**EXERCISE DIRECTIONS**: Gather all lines in the entries below that include the word "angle".

**DATA TO EXAMINE**:

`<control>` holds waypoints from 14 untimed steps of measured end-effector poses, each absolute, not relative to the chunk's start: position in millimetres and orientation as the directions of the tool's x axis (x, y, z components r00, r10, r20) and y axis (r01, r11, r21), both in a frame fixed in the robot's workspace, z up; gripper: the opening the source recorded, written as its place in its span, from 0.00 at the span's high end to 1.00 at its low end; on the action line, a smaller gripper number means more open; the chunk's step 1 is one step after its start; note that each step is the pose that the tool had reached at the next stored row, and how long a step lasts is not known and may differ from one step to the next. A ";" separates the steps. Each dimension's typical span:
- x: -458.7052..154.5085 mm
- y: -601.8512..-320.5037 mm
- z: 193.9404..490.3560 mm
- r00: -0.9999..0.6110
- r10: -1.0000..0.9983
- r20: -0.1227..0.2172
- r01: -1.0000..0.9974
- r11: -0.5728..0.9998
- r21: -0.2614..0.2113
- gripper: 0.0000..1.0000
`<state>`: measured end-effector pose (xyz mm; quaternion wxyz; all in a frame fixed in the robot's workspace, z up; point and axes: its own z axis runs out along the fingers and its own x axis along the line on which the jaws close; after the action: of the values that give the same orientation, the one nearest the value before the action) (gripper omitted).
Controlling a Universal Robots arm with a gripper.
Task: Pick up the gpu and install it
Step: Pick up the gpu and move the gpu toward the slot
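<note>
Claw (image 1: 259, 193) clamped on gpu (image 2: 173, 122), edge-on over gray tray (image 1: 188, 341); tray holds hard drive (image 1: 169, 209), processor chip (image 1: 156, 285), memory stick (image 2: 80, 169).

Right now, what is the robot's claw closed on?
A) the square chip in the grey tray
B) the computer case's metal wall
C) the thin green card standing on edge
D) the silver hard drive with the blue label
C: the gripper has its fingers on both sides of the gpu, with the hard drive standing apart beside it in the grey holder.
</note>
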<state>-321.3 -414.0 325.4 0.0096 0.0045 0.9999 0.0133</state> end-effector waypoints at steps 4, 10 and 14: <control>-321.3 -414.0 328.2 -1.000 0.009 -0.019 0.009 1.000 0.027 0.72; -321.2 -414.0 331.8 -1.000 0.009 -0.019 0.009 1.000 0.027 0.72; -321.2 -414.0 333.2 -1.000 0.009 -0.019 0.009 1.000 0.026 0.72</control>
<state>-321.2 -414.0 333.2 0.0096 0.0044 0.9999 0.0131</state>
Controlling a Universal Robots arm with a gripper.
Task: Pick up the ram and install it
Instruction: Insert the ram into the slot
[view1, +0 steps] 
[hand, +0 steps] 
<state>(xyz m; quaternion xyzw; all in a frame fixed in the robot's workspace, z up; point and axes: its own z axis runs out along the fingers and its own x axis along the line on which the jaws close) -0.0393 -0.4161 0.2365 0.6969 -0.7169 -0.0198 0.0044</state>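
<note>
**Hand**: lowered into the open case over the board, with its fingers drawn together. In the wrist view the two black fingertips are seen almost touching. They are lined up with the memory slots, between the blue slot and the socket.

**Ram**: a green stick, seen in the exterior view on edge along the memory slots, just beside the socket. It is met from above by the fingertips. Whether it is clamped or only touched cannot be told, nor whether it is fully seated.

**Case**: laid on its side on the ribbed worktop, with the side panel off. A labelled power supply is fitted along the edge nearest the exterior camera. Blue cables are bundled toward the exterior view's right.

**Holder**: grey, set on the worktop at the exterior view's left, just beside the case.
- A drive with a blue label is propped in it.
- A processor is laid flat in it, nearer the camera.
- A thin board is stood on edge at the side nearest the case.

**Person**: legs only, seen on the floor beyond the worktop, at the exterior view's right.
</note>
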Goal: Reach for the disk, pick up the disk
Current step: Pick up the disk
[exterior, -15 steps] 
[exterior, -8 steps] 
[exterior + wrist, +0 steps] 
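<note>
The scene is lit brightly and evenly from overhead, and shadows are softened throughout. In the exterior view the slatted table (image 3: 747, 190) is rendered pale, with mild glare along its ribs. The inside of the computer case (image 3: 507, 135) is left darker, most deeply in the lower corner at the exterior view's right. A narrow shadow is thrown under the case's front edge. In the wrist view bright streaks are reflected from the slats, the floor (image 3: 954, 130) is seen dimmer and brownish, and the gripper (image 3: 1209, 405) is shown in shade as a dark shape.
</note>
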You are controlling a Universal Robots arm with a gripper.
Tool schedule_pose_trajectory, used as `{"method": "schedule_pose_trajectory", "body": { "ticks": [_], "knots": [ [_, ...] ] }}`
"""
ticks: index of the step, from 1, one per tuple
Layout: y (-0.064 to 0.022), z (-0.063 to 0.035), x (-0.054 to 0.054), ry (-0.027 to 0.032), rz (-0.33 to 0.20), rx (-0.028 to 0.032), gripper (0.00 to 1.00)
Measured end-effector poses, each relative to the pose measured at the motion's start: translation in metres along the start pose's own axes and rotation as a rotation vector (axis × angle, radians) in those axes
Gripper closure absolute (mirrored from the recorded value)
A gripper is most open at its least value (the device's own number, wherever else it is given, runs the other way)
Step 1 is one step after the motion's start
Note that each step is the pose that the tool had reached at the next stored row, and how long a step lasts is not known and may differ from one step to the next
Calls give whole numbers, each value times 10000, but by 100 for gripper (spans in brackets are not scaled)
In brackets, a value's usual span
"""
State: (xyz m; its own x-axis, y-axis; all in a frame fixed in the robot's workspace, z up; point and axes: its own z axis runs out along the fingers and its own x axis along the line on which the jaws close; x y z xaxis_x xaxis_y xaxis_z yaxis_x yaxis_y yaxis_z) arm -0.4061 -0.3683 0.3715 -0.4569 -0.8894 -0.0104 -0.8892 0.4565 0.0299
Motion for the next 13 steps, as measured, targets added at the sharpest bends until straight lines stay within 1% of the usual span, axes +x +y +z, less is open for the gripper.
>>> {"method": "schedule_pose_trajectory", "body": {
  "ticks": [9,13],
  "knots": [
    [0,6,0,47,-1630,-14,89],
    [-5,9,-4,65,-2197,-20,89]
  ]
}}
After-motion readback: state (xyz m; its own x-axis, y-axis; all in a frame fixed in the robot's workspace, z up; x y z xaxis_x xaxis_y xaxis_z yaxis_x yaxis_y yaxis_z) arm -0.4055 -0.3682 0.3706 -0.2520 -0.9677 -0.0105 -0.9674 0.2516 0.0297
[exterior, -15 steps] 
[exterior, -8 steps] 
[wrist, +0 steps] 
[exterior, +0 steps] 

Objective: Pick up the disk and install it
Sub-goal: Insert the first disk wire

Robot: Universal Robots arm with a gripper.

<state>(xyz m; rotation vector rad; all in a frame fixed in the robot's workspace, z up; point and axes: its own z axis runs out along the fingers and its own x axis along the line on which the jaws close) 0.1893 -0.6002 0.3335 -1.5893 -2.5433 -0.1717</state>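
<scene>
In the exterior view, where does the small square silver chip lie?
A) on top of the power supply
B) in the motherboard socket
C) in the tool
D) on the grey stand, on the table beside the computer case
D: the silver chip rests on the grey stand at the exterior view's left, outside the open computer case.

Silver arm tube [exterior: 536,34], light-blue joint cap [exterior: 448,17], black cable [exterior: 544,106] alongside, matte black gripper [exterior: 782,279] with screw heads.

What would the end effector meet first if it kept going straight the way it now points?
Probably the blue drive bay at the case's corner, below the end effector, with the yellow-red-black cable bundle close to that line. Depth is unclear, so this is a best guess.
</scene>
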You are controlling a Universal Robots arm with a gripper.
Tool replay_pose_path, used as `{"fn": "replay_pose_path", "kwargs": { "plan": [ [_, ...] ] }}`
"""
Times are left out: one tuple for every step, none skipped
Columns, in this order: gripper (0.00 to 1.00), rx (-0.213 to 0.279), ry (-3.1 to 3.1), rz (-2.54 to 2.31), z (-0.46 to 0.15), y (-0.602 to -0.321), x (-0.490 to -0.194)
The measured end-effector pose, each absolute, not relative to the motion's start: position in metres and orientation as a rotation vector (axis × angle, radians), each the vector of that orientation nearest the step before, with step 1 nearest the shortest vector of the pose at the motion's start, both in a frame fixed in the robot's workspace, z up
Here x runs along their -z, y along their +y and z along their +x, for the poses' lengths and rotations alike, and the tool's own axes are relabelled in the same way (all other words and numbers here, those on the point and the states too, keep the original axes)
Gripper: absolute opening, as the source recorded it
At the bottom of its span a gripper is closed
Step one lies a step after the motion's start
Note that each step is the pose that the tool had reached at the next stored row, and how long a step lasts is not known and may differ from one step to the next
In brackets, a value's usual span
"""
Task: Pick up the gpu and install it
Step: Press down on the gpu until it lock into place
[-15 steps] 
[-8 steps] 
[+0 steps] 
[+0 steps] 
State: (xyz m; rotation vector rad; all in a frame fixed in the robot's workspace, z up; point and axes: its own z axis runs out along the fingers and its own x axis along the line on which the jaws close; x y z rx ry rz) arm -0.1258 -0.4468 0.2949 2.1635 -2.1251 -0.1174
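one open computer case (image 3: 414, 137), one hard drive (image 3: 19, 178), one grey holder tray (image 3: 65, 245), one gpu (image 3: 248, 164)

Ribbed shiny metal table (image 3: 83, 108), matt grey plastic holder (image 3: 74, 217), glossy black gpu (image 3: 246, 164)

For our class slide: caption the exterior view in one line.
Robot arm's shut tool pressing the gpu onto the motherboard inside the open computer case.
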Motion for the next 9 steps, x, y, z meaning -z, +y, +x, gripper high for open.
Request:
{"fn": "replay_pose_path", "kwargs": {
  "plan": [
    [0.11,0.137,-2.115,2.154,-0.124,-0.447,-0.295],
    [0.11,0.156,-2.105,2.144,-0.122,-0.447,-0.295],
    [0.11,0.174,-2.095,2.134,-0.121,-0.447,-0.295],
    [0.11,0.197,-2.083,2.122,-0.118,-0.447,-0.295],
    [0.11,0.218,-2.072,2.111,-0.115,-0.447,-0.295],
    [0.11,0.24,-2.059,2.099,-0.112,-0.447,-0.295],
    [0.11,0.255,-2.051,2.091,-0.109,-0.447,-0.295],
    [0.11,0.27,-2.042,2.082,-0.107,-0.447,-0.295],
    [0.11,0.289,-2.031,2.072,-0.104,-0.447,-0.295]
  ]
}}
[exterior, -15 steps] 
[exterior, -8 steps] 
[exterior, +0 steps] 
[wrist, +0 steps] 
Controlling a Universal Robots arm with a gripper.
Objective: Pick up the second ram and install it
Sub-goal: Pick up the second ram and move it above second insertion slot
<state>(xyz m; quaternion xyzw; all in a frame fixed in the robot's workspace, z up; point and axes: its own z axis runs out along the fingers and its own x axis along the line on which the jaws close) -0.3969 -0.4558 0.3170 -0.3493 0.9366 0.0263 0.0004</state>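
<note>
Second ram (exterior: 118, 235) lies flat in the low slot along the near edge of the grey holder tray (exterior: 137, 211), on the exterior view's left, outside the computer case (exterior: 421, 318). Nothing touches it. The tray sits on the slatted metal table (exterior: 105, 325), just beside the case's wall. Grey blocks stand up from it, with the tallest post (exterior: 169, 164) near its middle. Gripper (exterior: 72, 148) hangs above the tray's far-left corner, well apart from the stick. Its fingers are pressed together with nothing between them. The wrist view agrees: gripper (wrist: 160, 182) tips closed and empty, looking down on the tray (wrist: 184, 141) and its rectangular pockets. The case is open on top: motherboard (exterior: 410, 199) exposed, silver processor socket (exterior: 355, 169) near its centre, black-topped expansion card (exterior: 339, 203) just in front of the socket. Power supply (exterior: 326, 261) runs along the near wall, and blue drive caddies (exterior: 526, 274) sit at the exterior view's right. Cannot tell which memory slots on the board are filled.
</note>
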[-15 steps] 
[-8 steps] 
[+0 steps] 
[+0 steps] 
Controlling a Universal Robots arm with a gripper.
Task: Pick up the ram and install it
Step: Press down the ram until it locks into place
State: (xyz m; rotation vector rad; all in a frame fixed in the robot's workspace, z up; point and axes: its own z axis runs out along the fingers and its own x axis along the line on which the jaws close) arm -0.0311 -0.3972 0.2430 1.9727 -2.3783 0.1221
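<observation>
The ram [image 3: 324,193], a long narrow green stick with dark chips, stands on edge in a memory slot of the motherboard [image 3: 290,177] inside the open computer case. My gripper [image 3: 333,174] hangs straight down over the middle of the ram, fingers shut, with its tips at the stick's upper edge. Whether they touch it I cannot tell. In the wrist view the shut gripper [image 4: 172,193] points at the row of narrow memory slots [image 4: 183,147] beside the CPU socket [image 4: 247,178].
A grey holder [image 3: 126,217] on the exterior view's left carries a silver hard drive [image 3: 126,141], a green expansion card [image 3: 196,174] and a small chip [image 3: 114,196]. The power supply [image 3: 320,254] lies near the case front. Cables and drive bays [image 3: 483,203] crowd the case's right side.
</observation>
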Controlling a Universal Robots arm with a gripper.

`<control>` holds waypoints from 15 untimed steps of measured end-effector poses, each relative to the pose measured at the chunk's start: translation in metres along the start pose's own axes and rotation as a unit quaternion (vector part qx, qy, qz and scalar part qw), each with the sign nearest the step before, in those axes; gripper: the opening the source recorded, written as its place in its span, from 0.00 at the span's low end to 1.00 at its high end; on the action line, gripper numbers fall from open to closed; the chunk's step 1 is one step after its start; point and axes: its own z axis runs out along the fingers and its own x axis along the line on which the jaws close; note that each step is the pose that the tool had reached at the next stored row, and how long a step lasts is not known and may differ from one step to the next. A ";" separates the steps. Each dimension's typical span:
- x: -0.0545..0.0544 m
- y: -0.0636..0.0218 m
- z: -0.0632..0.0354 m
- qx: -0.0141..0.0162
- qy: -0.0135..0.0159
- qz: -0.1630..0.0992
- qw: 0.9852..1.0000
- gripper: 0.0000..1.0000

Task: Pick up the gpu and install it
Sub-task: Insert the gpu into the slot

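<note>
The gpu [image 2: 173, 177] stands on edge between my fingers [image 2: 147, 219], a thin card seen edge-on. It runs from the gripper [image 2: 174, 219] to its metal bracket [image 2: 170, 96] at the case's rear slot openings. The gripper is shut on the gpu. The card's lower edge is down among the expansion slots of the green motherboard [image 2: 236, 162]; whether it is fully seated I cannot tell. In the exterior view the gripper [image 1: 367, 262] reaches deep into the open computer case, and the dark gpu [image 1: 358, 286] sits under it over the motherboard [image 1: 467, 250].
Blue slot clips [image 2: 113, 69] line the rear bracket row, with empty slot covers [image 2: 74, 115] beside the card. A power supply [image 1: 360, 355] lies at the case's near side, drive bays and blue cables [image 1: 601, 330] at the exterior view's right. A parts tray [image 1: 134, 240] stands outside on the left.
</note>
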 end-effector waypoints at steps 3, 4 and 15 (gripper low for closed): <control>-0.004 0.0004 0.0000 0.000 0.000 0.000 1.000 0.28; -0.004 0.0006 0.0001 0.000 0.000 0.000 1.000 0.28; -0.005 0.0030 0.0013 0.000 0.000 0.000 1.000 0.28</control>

**RESPONSE TO THIS EXERCISE**:
Measured end-effector poses, each relative to the pose measured at the motion's start: translation in metres along the start pose's own axes and rotation as a rotation vector (axis × angle, radians) in those axes
The measured end-effector pose, each absolute, not relative to the motion's start: position in metres and orientation as a rotation vector (axis × angle, radians), each the vector of that orientation nearest the step before, with step 1 nearest the shortest vector of the pose at the motion's start, both in a frame fixed in the robot's workspace, z up

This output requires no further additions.